Instructions for the task - Your task is to filter the data below down to the lines holding "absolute".

*** Opening of Information shown ***

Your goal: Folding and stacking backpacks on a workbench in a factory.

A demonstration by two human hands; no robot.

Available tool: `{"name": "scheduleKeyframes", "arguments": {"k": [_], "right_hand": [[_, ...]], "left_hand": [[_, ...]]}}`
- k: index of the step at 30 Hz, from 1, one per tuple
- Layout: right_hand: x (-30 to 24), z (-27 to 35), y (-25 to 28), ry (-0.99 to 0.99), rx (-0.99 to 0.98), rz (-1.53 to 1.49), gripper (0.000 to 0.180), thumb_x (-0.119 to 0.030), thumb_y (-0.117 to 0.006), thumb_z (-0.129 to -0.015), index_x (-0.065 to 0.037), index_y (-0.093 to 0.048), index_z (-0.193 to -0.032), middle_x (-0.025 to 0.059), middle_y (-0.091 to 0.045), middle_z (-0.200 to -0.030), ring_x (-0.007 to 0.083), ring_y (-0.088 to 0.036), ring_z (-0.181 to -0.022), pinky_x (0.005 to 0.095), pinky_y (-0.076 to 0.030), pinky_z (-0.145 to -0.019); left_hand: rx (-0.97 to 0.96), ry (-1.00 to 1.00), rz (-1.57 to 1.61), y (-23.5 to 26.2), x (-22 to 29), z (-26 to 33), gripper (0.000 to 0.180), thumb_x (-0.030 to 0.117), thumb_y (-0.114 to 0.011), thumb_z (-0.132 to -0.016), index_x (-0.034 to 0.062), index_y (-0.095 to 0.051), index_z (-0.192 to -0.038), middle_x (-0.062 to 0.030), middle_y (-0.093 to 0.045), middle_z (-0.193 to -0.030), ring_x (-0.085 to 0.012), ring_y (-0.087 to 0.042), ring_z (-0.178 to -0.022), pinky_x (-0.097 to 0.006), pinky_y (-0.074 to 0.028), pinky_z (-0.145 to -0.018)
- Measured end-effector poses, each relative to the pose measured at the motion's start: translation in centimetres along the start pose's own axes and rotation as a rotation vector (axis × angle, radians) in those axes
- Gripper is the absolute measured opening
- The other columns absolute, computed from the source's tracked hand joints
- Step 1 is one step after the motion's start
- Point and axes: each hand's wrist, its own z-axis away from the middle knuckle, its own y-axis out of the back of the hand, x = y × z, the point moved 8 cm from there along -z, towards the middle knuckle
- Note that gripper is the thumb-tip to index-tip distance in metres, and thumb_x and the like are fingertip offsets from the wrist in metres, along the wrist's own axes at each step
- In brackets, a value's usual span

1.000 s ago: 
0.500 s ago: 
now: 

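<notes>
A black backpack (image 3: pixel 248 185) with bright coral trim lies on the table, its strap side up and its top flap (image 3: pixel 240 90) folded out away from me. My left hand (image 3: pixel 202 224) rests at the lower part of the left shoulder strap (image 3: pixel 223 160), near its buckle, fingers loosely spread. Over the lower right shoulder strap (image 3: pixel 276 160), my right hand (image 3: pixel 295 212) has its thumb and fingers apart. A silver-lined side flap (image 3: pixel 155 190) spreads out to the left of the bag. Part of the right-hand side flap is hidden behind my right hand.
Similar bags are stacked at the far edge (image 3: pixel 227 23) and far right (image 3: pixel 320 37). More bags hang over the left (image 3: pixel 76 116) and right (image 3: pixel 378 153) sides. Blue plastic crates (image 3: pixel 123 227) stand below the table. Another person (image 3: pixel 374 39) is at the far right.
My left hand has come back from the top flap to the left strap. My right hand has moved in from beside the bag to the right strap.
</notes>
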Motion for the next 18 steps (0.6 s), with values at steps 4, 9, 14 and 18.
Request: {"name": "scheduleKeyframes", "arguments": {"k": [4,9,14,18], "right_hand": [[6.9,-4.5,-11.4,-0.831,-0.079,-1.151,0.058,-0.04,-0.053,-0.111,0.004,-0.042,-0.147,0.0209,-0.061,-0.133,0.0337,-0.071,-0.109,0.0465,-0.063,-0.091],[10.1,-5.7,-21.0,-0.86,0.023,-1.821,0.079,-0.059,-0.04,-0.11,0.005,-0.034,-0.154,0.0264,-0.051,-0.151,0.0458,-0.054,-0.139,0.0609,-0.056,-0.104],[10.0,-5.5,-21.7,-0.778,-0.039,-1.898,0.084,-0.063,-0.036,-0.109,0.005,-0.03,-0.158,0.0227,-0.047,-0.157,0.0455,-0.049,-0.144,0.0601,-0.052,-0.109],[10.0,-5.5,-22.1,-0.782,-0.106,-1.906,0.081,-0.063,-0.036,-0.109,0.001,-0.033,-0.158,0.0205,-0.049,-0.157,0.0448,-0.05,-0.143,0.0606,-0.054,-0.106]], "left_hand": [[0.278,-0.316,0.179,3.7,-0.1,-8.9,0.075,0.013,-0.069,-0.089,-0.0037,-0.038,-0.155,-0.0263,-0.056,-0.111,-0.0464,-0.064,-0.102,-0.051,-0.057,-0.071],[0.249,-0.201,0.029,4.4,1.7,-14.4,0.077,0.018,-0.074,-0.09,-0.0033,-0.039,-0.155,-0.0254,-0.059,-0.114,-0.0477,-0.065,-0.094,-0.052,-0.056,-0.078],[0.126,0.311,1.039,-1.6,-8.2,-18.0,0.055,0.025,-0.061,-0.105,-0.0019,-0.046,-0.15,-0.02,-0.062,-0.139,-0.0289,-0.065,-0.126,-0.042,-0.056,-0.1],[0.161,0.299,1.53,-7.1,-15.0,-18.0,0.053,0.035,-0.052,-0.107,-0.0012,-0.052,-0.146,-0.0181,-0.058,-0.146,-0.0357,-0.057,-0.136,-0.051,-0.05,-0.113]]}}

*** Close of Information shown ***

Answer box -
- Gripper is the absolute measured opening
- The other columns absolute, computed from the source's tracked hand joints

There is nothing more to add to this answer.